For example, if you define an array variable inside a function, there's no telling what sort of random garbage might show up there- so often you'll use a loop to stroll through the array, filling it with zeros or some other appropriate initial value. The same sort of thing happens with stacks (or any other data structure) in C- you can tell the C compiler to set aside memory to use as a stack (much as you told it to set aside memory for an array) but you can't tell it what values to put into that memory (just as you couldn't tell it what values to put into the array). Therefore, in C (and similar languages), it is appropriate to write a initialization routine that does whatever is necessary to "clean up" the stack and reinitialize it to being an empty stack.

Push

The push operation deposits a new element on the top of the stack.

If the data structure that you are using to implement the stack has a fixed maximum number of elements that it can contain at the same time (i.e. the maximum number of be pushes less the number of pops since the last initialization), then if the application tries to do another push, an error occurs. This situation is often called stack overflow.

Pop

The pop operation removes the topmost element on the stack (which is the element that was most recently pushed), and returns it.

If the stack is empty (i.e. it contains no values), then it is considered an error (for the purposes of this assignment, at least) to try to pop another value off of the stack. This situation is often called stack underflow.

There are a few other operations associated with stacks that you might see:

Peek

The peek (n) operation returns the nth element in the stack, starting from the top.

Rotate

The rotate (n) operation removes the nth value of the stack, and then pushes it on to the top of the stack.

As an exercise, you might find it interesting to figure out algorithms to implement peek and rotate without taking advantage of any particular underlying implementation of the stack data structure- can you implement peek and rotate in terms of push and pop and a fixed number of temporary variables? The answer turns out to be yes, but only if you can use another stack as scratch space!
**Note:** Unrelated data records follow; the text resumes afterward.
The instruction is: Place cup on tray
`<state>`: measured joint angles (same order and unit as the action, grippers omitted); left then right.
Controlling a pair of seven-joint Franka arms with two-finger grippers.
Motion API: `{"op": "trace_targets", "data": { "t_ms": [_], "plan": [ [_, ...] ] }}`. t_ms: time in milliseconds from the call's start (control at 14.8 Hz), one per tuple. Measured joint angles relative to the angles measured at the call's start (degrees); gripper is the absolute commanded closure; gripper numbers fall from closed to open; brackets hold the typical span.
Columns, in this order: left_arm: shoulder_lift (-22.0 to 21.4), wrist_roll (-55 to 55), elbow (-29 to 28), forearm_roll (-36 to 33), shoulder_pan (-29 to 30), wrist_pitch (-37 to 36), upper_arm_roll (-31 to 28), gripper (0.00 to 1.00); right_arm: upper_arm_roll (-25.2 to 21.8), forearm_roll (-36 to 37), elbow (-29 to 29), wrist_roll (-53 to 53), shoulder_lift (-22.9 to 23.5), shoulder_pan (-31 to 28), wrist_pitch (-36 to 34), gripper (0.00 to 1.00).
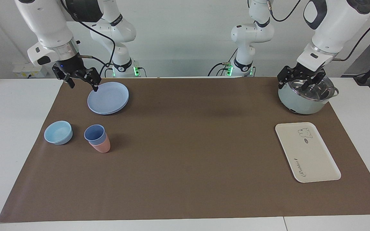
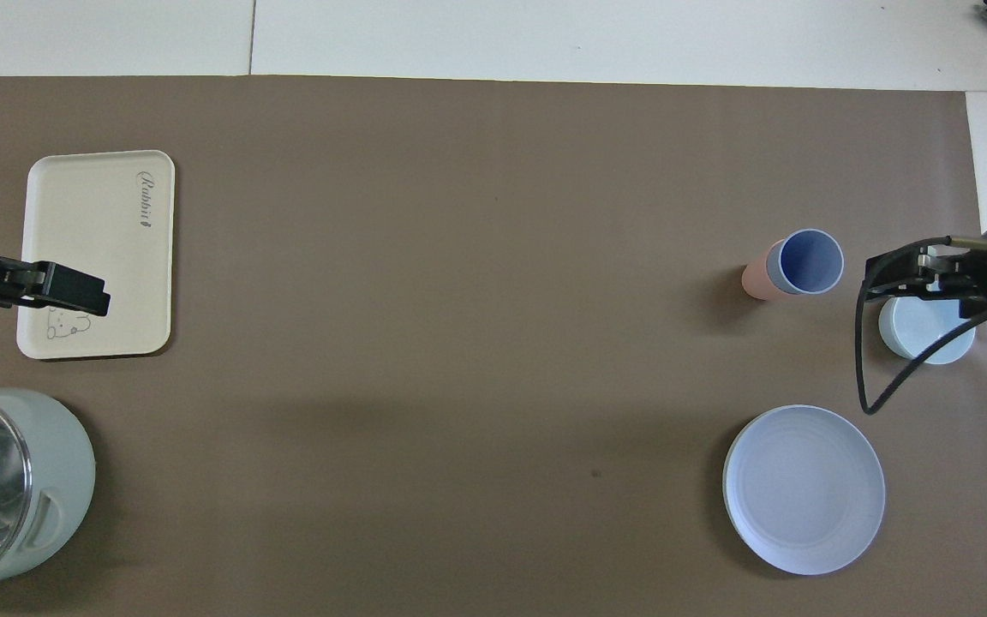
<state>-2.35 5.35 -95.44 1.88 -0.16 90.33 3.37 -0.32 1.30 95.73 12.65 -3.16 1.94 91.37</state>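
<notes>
On the brown-covered tabletop (image 1: 185, 160) nothing has been grasped yet: both arms hang raised, the left gripper (image 1: 300, 81) over the lidded pot (image 1: 303, 99), the right gripper (image 1: 81, 80) over the edge of the empty blue plate (image 1: 108, 98), each with fingers apart. The tray (image 1: 307, 152) lies bare at the left arm's end, farther from the robots than the pot. The blue cup (image 1: 95, 133), nested in a pink cup (image 1: 101, 146), stands beside an empty bowl (image 1: 58, 132) at the right arm's end, well apart from the tray. Next, likely, the right gripper must descend on the cup's rim, lifting it without the pink one.
</notes>
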Motion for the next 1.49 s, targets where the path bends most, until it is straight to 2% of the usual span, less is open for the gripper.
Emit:
{"op": "trace_targets", "data": {
  "t_ms": [813,948,1219,1490],
  "plan": [
    [0.0,0.0,0.0,0.0,0.0,0.0,0.0,0.0,0.0,-0.3,0.2,0.0,-0.4,0.0,-3.2,0.01],
    [0.0,0.0,0.0,0.0,0.0,0.0,0.0,0.0,-0.1,-2.4,0.4,0.4,-0.4,0.0,-0.9,0.02],
    [0.0,0.0,0.0,0.0,0.0,0.0,0.0,0.0,-0.2,-3.7,1.1,11.1,1.4,-0.1,4.7,0.04],
    [0.0,0.0,0.0,0.0,0.0,0.0,0.0,0.0,-0.4,-4.3,1.6,26.7,6.5,-0.8,12.0,0.04]
  ]
}}
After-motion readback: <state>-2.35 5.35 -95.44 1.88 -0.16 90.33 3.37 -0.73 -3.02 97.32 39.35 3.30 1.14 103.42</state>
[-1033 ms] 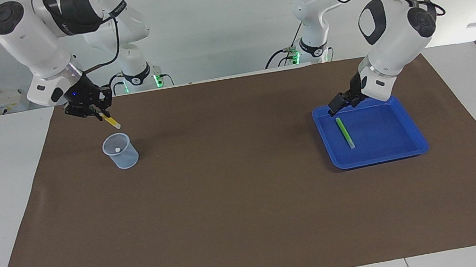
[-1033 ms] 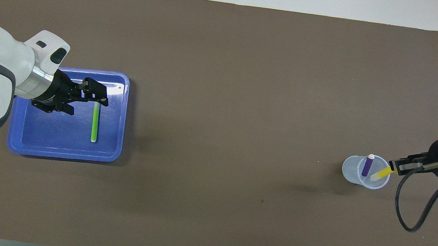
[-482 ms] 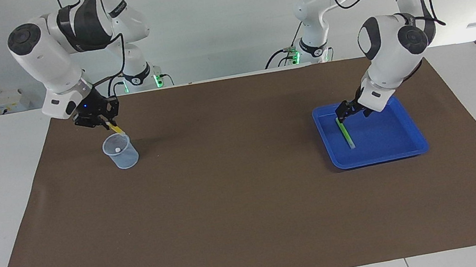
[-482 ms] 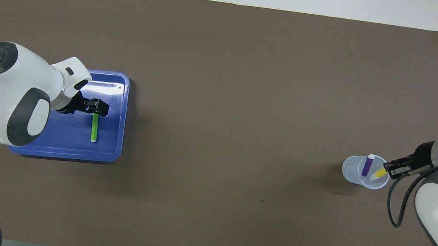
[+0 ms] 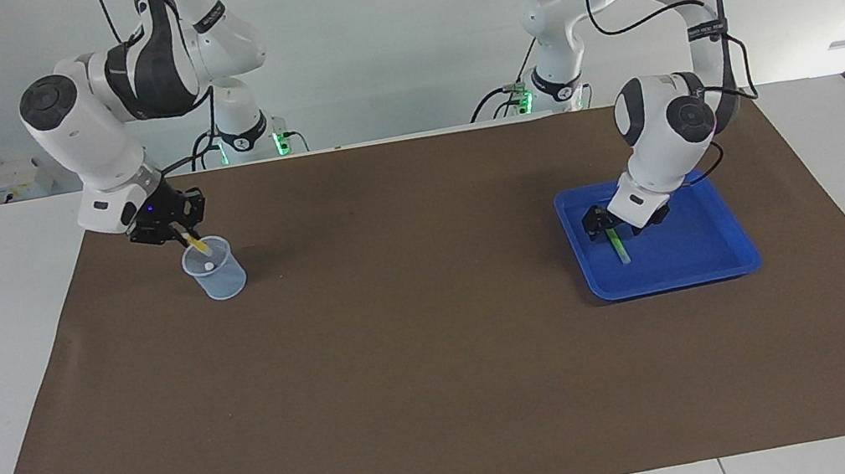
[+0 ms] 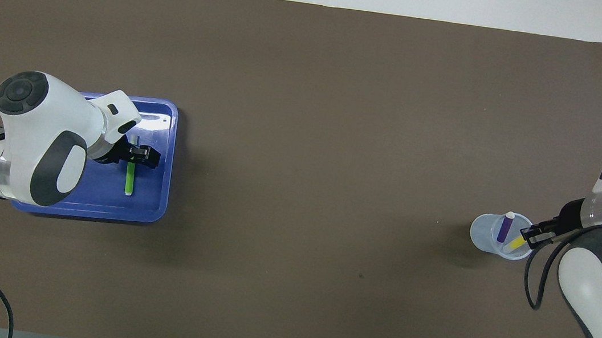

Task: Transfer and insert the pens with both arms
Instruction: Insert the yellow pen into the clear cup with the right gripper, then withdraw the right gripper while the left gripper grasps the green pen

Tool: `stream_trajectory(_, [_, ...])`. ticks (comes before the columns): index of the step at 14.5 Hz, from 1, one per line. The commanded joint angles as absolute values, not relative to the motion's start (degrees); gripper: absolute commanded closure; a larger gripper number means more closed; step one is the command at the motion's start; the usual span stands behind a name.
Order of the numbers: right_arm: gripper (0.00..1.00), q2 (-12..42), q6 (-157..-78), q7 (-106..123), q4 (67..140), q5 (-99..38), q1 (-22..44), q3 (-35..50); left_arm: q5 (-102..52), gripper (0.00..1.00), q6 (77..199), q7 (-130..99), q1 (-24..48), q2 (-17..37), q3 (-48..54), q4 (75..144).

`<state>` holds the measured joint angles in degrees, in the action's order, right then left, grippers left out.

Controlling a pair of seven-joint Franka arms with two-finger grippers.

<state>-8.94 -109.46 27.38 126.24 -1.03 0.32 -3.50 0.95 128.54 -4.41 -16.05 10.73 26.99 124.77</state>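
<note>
Pens: 3; cup: 1; tray: 1

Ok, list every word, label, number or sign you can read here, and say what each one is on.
Nothing here can be read.
Black bands on the left arm and the right arm: white lettering, too small to read.
Clear cup: any markings are too faint to read.
Blue tray, green pen: no text visible.
</note>
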Motion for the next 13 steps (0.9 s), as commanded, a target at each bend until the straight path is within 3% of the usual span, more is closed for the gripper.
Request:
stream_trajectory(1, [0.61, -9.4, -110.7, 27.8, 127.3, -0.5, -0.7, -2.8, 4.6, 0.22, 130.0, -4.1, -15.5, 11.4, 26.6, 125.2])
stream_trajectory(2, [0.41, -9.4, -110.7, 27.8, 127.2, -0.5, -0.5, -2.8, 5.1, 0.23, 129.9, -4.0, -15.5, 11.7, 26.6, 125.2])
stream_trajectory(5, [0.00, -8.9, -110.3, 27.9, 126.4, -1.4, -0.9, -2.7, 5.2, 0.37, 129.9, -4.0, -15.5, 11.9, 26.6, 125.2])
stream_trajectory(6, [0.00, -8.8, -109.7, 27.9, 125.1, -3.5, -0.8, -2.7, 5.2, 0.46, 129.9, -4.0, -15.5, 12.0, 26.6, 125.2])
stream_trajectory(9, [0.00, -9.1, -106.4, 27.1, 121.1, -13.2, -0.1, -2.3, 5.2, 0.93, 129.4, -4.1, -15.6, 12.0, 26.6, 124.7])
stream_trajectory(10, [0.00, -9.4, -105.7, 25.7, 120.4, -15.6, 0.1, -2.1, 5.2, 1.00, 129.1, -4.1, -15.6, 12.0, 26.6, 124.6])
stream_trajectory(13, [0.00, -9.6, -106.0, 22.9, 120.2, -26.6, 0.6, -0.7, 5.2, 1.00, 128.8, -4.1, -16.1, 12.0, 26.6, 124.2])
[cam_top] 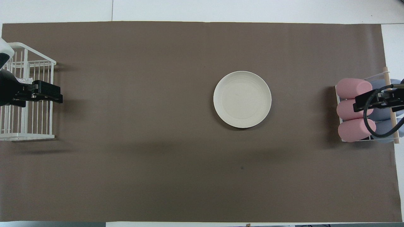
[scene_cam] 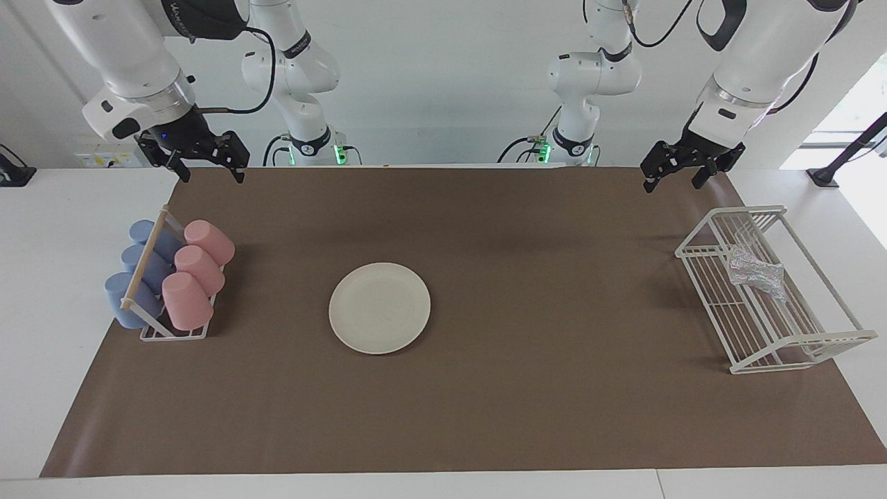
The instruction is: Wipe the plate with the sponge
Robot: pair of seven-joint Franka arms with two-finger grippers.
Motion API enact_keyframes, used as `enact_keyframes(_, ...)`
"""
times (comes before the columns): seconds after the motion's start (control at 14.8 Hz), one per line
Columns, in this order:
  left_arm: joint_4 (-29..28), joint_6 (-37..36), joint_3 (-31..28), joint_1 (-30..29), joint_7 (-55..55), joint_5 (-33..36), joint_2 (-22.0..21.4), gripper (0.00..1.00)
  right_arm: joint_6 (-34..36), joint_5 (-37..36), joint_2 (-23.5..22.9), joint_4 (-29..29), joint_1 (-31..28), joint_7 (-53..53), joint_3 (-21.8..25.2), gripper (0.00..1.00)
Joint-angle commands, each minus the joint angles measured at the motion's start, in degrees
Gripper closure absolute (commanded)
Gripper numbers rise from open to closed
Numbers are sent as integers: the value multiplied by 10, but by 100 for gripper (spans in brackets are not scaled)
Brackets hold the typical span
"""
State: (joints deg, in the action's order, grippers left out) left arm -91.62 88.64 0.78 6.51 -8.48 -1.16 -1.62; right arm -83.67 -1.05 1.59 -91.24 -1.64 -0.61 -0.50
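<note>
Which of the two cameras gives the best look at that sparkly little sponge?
The facing view. There the sponge lies in plain sight on the white wire rack. In the overhead view only a silvery sliver peeks out, because the left pincer hangs above the rack and covers most of it.

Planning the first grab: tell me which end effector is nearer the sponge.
Left. The left end effector hangs raised at the left arm's end of the table, by the wire rack holding the sponge. The right end effector hangs at the other end, near the cups.

Pink cups (scene_cam: 197, 270) and blue cups (scene_cam: 142, 267) fill a rack (scene_cam: 173, 333).
</note>
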Motion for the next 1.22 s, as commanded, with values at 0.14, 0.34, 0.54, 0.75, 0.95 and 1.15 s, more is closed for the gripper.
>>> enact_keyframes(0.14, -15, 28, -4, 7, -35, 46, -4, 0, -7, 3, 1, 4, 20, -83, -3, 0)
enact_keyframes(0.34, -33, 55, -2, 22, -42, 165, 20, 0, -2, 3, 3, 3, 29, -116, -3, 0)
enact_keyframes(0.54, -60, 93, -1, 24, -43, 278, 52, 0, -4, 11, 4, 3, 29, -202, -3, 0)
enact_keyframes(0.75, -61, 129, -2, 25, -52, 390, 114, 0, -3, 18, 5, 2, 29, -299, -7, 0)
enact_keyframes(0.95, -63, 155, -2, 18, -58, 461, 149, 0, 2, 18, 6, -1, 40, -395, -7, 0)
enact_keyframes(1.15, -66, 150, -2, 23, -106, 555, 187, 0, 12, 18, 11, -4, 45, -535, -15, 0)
Of course, if you know the underlying implementation of the data structure used for the stack, then peek and rotate are usually very simple. You might find it interesting to think about how you could implement stack_peek and stack_rotate in terms of the other functions.


Binary Trees

Binary trees are an example of a data structure and set of related algorithms that can be used as part of many efficient algorithms.

Also of interest might be some code that implements some binary tree functions. These are different from the functions in the lecture notes; I thought it might be interesting to see another approach to the same problems, so I wrote these routines based on slightly different algorithms.

The last function, tree_display, can be very useful for debugging binary tree structures.


Recursion

Fundamentals of Recursion

The basic idea behind recursive algorithms is to break down a problem into smaller pieces which you either already know the answer to, or can solve by applying the same algorithm to each piece, and then joining together the results. It is related to the idea of hierarchical decomposition (which we've been harping on since the beginning of the course), but with a twist- instead of breaking a large problem into smaller, different problems, recursive algorithms break down problems into smaller versions of the same problem.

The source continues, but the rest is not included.